■ **Work order**: Output, word for word, the lines of this listing that fall between the line with "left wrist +" and the line with "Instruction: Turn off", counting both of those lines, and no others.
(Supplied data Opens)
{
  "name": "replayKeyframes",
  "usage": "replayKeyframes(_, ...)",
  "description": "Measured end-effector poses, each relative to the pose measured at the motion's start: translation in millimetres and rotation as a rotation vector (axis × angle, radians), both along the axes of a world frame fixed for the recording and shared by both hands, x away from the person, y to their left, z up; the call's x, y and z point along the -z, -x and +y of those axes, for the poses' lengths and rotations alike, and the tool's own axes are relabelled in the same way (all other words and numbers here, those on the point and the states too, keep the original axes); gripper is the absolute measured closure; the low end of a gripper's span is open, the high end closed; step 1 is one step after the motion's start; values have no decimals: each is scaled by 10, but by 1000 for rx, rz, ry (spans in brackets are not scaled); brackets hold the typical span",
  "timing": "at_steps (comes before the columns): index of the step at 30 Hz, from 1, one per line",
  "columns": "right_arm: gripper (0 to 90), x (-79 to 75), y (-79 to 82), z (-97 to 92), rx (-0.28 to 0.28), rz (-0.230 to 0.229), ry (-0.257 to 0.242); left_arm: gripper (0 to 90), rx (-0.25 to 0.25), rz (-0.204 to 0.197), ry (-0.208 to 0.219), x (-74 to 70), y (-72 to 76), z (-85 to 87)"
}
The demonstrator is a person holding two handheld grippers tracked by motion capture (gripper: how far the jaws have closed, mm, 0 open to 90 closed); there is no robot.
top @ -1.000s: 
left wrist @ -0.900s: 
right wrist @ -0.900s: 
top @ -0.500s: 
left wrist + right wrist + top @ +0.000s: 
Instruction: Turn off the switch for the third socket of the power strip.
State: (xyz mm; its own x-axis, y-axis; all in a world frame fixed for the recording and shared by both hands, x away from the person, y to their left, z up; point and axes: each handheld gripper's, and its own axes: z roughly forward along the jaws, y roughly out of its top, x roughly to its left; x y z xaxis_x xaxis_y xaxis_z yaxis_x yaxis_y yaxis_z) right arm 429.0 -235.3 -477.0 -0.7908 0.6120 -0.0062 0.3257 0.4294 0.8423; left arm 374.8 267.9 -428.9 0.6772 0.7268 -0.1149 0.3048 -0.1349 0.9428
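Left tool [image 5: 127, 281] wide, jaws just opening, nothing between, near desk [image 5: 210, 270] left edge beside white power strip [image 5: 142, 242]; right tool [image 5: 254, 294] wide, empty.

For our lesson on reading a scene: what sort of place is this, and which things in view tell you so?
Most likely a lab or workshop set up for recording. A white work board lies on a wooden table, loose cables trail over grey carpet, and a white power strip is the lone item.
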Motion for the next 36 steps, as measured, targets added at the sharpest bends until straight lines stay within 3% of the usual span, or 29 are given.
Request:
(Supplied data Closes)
■ **Answer to this exercise**:
left wrist + right wrist + top @ +0.000s: 
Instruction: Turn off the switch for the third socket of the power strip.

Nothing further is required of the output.